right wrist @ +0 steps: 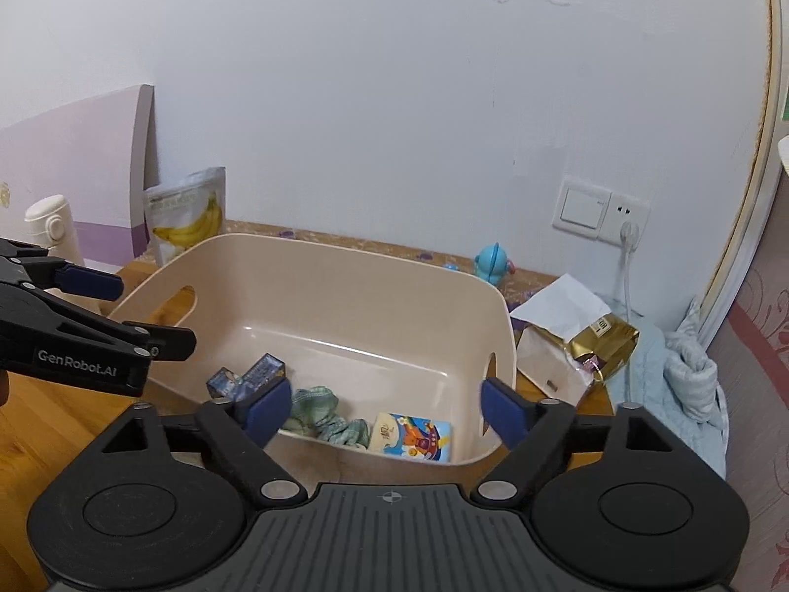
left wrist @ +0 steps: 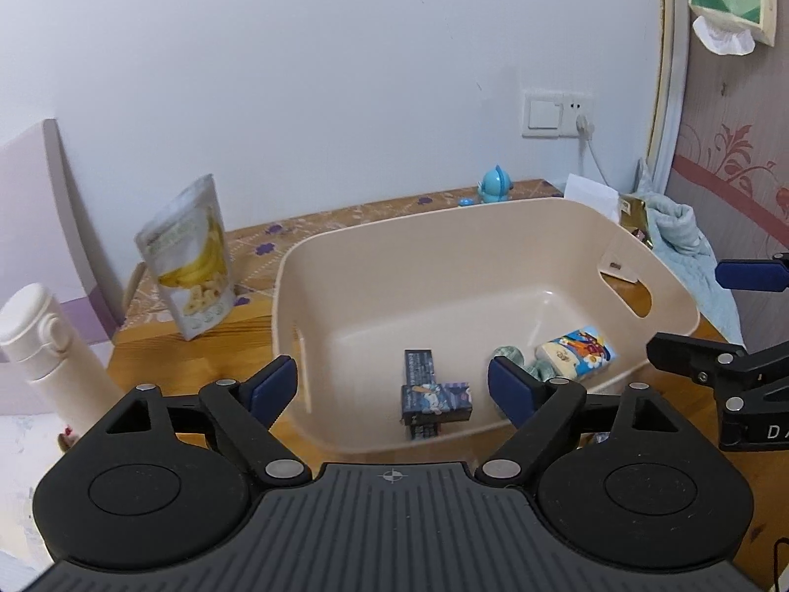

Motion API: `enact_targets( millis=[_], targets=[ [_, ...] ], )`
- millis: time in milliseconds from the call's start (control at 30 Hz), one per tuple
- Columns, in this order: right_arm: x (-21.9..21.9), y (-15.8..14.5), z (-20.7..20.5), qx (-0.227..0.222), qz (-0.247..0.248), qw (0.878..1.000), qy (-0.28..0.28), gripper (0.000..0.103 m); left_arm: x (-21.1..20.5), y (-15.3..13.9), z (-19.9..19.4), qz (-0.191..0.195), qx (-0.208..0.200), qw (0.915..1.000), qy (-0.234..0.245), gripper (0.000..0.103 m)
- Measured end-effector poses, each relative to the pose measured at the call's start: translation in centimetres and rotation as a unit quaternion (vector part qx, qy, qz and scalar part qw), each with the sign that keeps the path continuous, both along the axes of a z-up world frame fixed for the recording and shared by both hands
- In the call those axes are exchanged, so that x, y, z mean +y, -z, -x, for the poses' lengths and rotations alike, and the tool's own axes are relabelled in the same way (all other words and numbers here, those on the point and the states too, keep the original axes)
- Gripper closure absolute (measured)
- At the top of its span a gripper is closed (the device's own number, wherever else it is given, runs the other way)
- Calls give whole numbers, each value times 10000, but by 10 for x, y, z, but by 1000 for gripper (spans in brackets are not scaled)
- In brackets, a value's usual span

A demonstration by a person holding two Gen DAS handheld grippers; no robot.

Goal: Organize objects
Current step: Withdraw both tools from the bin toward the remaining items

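A beige plastic bin (left wrist: 493,227) (right wrist: 345,266) stands on the wooden table. Inside it lie two dark blue cartoon boxes (left wrist: 436,399) (right wrist: 246,375), one across the other, a green checked cloth (left wrist: 513,355) (right wrist: 320,412) and a colourful tissue pack (left wrist: 577,352) (right wrist: 414,436). My left gripper (left wrist: 392,389) hangs open over the bin's near wall, nothing between its blue pads. My right gripper (right wrist: 382,412) is open too, above the bin's near edge, empty. Each gripper shows at the other view's edge.
A banana chip pouch (left wrist: 190,256) (right wrist: 185,217) stands left of the bin, a white flask (left wrist: 44,345) (right wrist: 52,227) further left. A blue toy figure (left wrist: 495,185) (right wrist: 490,261), a gold packet (right wrist: 599,345), white paper and a light blue towel (right wrist: 690,385) lie right.
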State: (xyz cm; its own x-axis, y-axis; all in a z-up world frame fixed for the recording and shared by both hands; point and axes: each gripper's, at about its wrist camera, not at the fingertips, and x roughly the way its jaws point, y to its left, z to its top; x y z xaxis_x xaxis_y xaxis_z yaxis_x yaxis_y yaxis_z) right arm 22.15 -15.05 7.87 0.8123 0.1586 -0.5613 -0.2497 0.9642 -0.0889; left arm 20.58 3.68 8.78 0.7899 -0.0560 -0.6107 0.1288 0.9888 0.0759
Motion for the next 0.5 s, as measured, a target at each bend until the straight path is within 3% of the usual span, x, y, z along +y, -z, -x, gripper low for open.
enact_targets(
  millis=[500],
  targets=[
    [2,24,36,216,71,9997,44,2,32,26,46,-5,195,9996,-217,14]
  ],
)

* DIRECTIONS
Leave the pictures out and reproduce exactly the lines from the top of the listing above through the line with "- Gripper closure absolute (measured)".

* EXPECTED OUTPUT
right wrist @ +0 steps: 
left wrist @ +0 steps: 

Motion API: `enact_targets( millis=[_], targets=[ [_, ...] ], )`
- millis: time in milliseconds from the call's start (control at 30 Hz), one per tuple
- Columns, in this order: right_arm: x (-21.9..21.9), y (-15.8..14.5), z (-20.7..20.5), qx (-0.227..0.222), qz (-0.247..0.248), qw (0.878..1.000), qy (-0.28..0.28), gripper (0.000..0.103 m); left_arm: x (-21.1..20.5), y (-15.3..13.9), z (-19.9..19.4), qz (-0.191..0.195), qx (-0.208..0.200), qw (0.915..1.000), qy (-0.234..0.245), gripper (0.000..0.103 m)
- Measured end-effector poses, each relative to the pose measured at the call's start: translation in centimetres and rotation as a unit quaternion (vector part qx, qy, qz and scalar part qw), each with the sign that keeps the path continuous, both along the axes of a z-up world frame fixed for the recording and shared by both hands
- In the call those axes are exchanged, so that x, y, z mean +y, -z, -x, for the poses' lengths and rotations alike, and the tool's own axes are relabelled in the same way (all other words and numbers here, those on the point and the states too, keep the original axes)
- Gripper closure absolute (measured)

No further output is required here.